No sirve de nada, claro, pero de pronto uno es consciente de vivir un episodio que pasará a la Historia. Nuestros padres y abuelos tuvieron la guerra; nosotros, la pandemia. Salimos ganando, desde luego. Digamos que nuestro cirujano de hierro es considerablemente menos riguroso. Pero, igualmente, se hablará de esto. Lo recordaremos cuando seamos viejos, si es que para entonces la memoria sigue de nuestro lado. Contaremos a nuestros hijos y nietos cómo nos confinamos, cómo renunciamos a nuestras costumbres y, en gran medida, a nuestros quehaceres; cómo se arruinó la economía, cómo nos vimos obligados a volver a la casilla de salida mientras contábamos los muertos por miles a diario. No está nada mal para una tragedia. No hacen falta tiros ni golpes de Estado: justo cuando nos creíamos en la cima de la confianza respecto a lo logrado, un virus con el que nadie contaba vino y nos arrebató esa seguridad sin contemplaciones. Es una historia tremenda, vaya que sí, habrá que contarla. La tentación de la épica sigue irredenta: qué placer el de decir yo estuve allí, yo lo vi con mis propios ojos, yo le apreté la mano, fui testigo de aquello, a lo abuelo Cebolleta, la excepción que nos permite presumir de equipaje. El problema es que la épica, ay, plantea exigencias notables. Porque supongo que a uno le habría gustado contar que para hacer frente a la epidemia contamos con líderes capaces, con portavoces carismáticos, con modelos inspiradores. Sí, como en ciertas guerras, por más que sepamos de sobra que a la hora de matarse por el honor todo queda entre canallas. No estaría nada mal jurar que en esta democracia consolidada fuimos todos a una ante el mayor reto asumido desde la misma Guerra Civil, aparcadas las diferencias y sometidos los prejuicios, mano a mano, hombro con hombro, con la seguridad del otro como principio irrenunciable; que todos sacrificamos bienes preciados para el común beneficio y que celebramos cada victoria personal como logro de todos. Y que tuvimos una clase política que puso todo su empeño en que así fuese. Sin dudas ni titubeos. En una plena solidaridad horizontal.

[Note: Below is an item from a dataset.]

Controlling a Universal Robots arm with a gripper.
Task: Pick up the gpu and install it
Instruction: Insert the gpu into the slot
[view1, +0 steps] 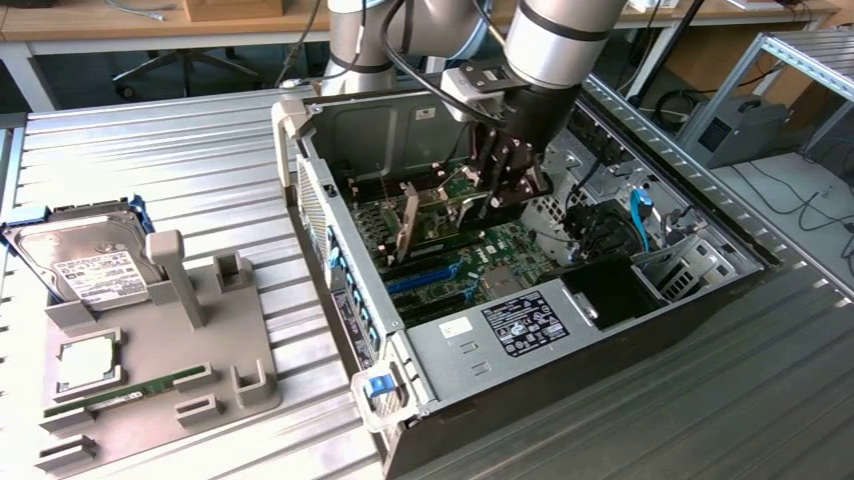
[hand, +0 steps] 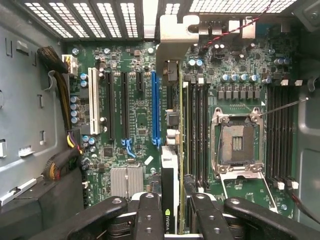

Pero no, ya ven. Habrá que contar, si es que queremos ser honestos, si es que para entonces la honestidad sirve de algo, que el coronavirus nos pilló en la época menos favorable para la épica. Una época en que el ejercicio político, tanto en los parlamentos como entre la ciudadanía, decidió adoptar las estrategias propias de las tertulias y redes sociales hasta diluirse en la más absoluta incapacidad de aceptar que el otro, según consta en democracia, puede tener razón. Que todo consistía en hacer capturas de tuits a toda velocidad para comprometer al Gobierno, a la oposición, a los responsables, a los partidos, al vecino, a cualquiera que tuviera algo que decir, nos vinisteis con esto y luego con esto otro, tendréis que pagarlo caro porque yo tenía razón y vosotros no, mientras el recuento de muertos seguía, implacable. El virus terminó de demostrar que aquella vieja llama que creíamos firme, la del pacto y el acuerdo, la de la unión de fuerzas, se había extinguido para siempre. Y esta pérdida no fue menos dolorosa.